• [REQUIRED WORK] Give again, word for word, every line in the entries below from the line with "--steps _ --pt" up to and including the line with "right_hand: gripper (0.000", and no other line.

• [AVAILABLE DATA]
----

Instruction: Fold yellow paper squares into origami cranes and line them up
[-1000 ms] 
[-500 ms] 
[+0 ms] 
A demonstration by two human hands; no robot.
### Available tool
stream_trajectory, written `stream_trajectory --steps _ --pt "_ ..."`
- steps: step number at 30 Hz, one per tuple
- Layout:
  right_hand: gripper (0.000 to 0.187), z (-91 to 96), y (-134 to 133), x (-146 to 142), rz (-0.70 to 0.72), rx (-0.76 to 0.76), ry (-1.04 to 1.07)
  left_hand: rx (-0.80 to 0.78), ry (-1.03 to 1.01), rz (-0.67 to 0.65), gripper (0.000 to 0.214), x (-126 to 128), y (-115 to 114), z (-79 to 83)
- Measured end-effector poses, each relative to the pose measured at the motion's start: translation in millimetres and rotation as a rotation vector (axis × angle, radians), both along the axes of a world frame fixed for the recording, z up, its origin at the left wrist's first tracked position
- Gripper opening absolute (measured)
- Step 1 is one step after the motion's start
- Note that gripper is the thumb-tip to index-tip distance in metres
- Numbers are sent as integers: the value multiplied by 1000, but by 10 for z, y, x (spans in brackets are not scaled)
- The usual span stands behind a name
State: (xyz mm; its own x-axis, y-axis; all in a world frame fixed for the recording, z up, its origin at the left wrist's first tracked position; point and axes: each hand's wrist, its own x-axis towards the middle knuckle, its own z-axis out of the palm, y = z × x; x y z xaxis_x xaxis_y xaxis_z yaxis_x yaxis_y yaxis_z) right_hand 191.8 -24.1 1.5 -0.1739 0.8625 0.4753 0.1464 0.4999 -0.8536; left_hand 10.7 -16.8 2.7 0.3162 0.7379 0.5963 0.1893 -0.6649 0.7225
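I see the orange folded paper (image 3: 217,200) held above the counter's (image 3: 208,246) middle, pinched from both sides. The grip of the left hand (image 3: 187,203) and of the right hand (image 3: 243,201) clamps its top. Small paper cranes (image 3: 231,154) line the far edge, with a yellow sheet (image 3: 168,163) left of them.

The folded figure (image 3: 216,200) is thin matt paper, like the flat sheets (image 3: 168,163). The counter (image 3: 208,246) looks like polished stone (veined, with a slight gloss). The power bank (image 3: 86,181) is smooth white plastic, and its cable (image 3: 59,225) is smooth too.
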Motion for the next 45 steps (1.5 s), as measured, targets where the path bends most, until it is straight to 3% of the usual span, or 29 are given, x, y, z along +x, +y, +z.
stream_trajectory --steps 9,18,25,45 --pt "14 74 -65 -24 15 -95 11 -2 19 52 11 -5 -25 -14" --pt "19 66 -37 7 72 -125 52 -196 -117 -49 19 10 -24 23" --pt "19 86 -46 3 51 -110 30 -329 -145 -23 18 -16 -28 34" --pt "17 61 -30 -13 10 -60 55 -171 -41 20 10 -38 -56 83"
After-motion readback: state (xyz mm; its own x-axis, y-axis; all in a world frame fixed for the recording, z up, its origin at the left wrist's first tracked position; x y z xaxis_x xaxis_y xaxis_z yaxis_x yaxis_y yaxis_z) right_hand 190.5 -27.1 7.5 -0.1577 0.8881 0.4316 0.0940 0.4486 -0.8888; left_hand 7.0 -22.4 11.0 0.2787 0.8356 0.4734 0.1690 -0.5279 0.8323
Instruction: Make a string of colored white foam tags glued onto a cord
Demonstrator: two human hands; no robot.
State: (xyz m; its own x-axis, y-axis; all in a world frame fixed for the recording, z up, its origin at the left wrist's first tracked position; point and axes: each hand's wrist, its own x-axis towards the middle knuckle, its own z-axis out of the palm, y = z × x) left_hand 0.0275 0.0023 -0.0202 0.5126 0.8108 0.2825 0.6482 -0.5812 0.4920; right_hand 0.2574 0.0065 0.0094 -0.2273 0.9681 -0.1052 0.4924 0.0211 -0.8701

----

• [WRITTEN ANSWER]
stream_trajectory, written `stream_trajectory --steps _ --pt "_ ..."`
- steps: step number at 30 Hz, one per tuple
- Layout:
  right_hand: gripper (0.000 to 0.187), z (-91 to 96), y (-134 to 133), x (-146 to 142), rz (-0.70 to 0.72), rx (-0.76 to 0.76), ry (-1.04 to 1.07)

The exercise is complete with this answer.